→ How to complete this task
Copy, exactly as written, the lines that begin at the one containing "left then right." and end at the one containing "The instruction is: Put". Skip any pictures in the data below.

BEGIN

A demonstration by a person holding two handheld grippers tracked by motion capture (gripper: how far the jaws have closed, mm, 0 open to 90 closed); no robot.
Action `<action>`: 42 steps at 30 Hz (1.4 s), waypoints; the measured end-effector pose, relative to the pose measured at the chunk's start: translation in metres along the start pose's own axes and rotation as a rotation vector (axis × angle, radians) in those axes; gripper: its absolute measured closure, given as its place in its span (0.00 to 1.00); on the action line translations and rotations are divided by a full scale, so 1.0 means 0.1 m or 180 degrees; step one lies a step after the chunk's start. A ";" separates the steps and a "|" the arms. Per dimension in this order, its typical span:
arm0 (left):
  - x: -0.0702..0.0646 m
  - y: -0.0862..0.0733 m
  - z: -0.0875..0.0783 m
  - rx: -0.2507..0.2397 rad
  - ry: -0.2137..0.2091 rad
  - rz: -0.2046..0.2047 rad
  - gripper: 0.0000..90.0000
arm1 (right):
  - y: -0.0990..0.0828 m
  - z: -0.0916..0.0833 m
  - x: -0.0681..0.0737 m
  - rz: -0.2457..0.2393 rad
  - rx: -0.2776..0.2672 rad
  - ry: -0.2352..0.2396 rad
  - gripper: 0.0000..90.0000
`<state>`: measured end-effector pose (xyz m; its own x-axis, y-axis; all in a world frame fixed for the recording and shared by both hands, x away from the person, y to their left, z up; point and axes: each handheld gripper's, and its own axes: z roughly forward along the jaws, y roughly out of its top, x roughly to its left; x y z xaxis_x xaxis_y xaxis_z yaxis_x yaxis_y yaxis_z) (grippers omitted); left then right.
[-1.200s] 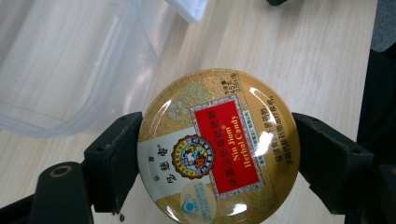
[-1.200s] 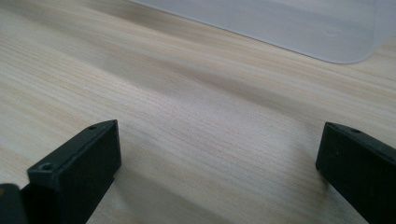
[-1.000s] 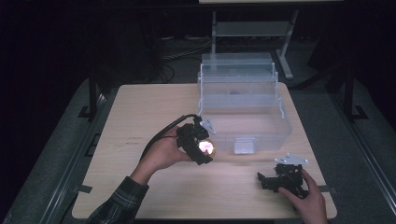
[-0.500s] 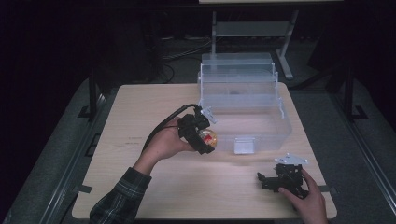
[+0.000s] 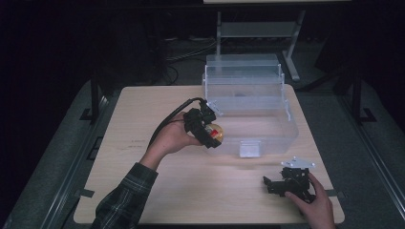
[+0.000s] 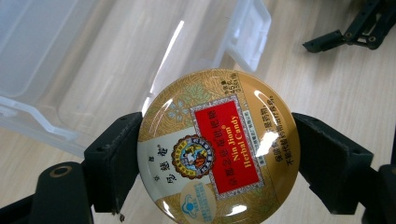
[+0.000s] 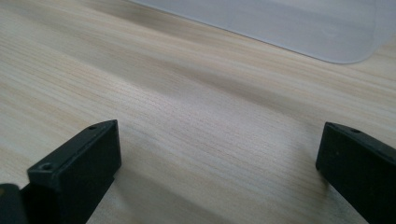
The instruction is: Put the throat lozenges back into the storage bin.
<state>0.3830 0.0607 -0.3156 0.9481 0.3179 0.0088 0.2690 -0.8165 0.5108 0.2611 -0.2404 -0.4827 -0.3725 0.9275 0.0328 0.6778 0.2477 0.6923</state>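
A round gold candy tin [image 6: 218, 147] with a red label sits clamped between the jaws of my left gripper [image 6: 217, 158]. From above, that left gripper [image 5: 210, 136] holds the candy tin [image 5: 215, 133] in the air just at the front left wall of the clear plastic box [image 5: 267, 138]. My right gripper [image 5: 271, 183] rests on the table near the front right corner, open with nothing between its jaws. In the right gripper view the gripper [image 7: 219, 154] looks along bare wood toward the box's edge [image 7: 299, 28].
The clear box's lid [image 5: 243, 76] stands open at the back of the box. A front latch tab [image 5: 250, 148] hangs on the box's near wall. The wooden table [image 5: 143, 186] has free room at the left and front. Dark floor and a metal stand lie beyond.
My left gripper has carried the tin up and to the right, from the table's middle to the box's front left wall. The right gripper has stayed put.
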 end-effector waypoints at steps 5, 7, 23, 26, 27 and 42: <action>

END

→ Expected output
`<state>`: measured end-effector pose (xyz m; its own x-axis, y-axis; all in a world frame fixed for the recording and shared by both hands, x away from the person, y to their left, z up; point and axes: each handheld gripper's, and its own axes: z roughly forward along the jaws, y roughly out of its top, x roughly to its left; x y z xaxis_x xaxis_y xaxis_z yaxis_x yaxis_y yaxis_z) (grippers omitted); left then right.
[-1.200s] 
[-1.200s] 
[-1.000s] 
[-0.500s] 
[+0.000s] 
[+0.000s] 
[+0.000s] 
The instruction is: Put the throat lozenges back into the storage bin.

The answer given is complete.